Friday, January 31, 2020

Three Accomplishments Essay Example for Free

Three Accomplishments Essay Describe your three most important accomplishments to date. You may address Civic Services, Community Services, and Volunteer work, if applicable, as well as work related experience: Three accomplishments: Coming to united States – Career Accomplishment Fulfilling the Family Responsibilities Starting a Charity – Social Accomplishment My childhood dream was to go to United States and study. So, I worked hard to get good grades. Unfortunately, in my second of college, June 1986, I met with a bus accident, which critically damaged my right hand. Subsequently, I completely lost my wrist movement. I could regain the arm movement by going though one year of physical therapy, however. The doctors informed me that I had to take a break from my studies if need be. I was upset, to say the least, though I did not lose my entire self-confidence. I began to practice writing with my left hand instead. Within three months, I was able to accomplish this. I wrote my second year exams and got distinction. Simultaneously attending college and physical therapy, I ultimately graduated without losing a year. Few years later, for the first time, when my feet touched the soil of USA, my joy knew no bounds. As a matter of fact, the feeling of triumph that I regained enabled me to see through any problem whatsoever. During my final year of college, July 1988, my father passed away. At that time, my younger brother and younger sister had not completed their studies, and so I felt that it was my responsibility to provide support to them.
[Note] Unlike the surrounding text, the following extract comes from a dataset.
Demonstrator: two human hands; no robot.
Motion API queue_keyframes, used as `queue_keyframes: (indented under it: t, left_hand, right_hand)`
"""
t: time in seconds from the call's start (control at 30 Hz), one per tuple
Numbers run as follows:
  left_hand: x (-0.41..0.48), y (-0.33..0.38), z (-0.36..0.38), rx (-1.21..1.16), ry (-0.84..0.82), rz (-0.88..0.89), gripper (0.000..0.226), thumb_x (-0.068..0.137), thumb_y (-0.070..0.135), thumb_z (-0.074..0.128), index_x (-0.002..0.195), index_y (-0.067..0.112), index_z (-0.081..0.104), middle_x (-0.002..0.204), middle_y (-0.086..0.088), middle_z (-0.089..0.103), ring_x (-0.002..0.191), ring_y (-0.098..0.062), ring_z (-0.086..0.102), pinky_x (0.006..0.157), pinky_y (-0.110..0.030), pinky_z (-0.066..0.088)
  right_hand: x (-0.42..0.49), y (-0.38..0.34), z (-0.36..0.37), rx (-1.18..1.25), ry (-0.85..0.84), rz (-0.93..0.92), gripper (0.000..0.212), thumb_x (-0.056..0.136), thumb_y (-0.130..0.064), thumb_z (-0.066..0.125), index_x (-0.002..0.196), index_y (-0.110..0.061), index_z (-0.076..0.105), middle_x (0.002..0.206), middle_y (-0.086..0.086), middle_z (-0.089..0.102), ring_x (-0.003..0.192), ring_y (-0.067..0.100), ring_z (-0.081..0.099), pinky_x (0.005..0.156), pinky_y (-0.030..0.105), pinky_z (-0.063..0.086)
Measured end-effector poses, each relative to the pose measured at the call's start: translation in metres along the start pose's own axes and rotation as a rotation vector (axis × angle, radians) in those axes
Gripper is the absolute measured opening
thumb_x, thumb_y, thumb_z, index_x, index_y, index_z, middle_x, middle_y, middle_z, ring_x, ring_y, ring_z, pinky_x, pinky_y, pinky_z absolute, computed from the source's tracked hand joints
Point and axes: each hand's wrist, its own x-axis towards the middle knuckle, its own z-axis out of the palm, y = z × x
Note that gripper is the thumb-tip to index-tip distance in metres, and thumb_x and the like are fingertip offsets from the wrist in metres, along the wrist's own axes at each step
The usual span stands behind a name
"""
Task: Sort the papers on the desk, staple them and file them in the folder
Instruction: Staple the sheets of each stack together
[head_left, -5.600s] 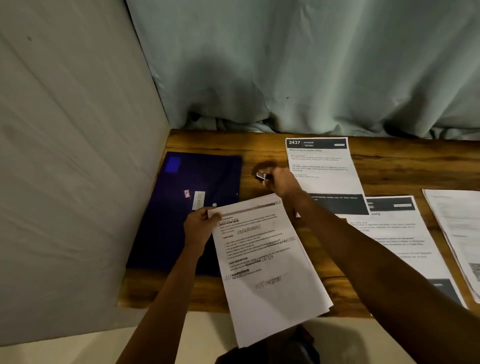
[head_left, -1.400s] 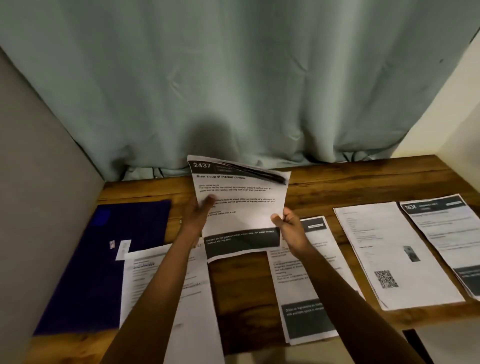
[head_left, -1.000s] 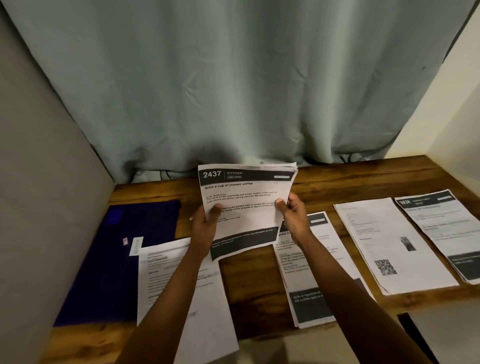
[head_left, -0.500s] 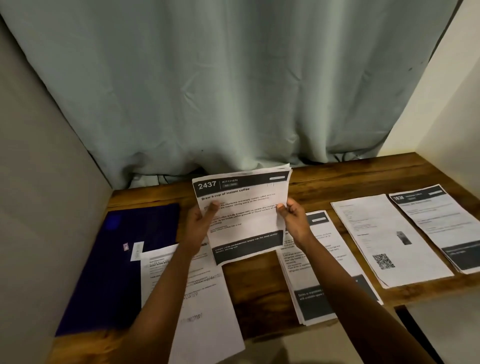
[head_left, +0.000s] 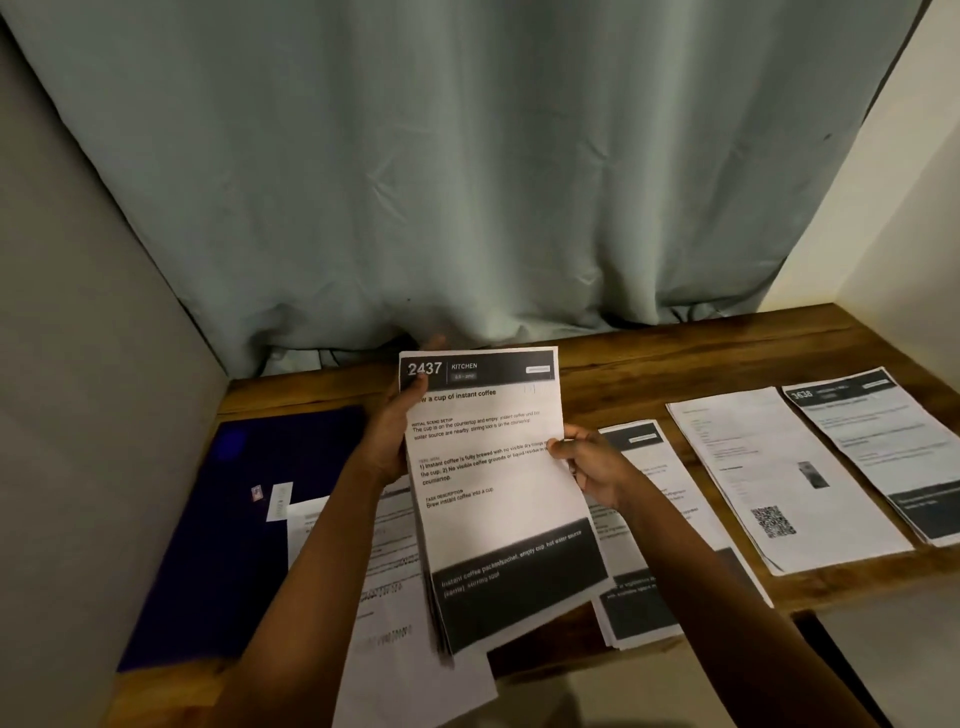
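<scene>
Paper sheaf (head_left: 498, 509), flat, rectangular: left hand (head_left: 389, 436) grips one edge, right hand (head_left: 592, 467) pinches the other.

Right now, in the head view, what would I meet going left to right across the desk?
Blue folder, white sheets, held 2437 stack, dark-footer stack, QR-code sheet, 3638 sheet.

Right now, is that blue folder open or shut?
Shut, it seems: the blue folder lies flat on the desk, no flap raised; a white paper pile overlaps its right edge.
</scene>
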Motion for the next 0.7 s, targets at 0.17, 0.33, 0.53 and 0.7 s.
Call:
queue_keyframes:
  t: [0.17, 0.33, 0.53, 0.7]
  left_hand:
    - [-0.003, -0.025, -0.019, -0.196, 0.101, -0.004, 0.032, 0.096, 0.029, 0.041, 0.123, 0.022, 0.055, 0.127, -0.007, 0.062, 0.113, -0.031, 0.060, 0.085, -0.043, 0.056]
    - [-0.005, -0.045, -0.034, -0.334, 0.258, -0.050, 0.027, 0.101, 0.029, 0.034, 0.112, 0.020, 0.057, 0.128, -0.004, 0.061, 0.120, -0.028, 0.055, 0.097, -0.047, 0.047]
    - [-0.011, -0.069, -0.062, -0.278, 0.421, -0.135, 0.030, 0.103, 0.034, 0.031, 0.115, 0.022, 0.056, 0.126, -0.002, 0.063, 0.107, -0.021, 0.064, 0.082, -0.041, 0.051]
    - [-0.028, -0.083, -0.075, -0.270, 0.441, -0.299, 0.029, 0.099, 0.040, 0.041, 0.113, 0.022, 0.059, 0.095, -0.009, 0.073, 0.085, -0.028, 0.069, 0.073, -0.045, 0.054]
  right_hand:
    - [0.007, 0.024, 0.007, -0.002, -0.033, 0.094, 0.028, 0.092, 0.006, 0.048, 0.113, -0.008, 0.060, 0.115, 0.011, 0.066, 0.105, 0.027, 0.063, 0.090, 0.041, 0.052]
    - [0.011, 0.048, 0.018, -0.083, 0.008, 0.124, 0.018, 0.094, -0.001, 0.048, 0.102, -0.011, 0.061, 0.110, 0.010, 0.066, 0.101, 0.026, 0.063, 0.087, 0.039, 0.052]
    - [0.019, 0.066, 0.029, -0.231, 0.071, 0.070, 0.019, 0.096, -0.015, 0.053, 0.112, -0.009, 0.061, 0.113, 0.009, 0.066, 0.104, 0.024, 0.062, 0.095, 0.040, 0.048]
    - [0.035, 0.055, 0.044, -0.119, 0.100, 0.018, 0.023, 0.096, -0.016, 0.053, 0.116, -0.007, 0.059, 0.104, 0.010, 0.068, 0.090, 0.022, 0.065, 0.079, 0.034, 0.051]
Therefore, I began to look for work, putting on hold my dream to go for higher studies. Financially supporting my family until my siblings were old enough to look after themselves; I did not regret my decision at all, despite the fact that many of my friends had obtained their postgraduate degrees from USA by that time. What I had gained was priceless, too: the pleasure of acting responsibly. One of my friends lost his eyes in an accident in Aug 2002. Seeing his misery, I decided to do something useful for blind people. So I actively participated in organizing charities and leading awareness programs for organ donation. I was also fortunate to start a charity in Vizag in Andharapradesh, India, on behalf of my mother in July 2006. At present, I am in talks with Shankar Eye Foundation in India to increase the number of eye surgeries. So long as I am helping myself and society, I believe I am accomplishing something.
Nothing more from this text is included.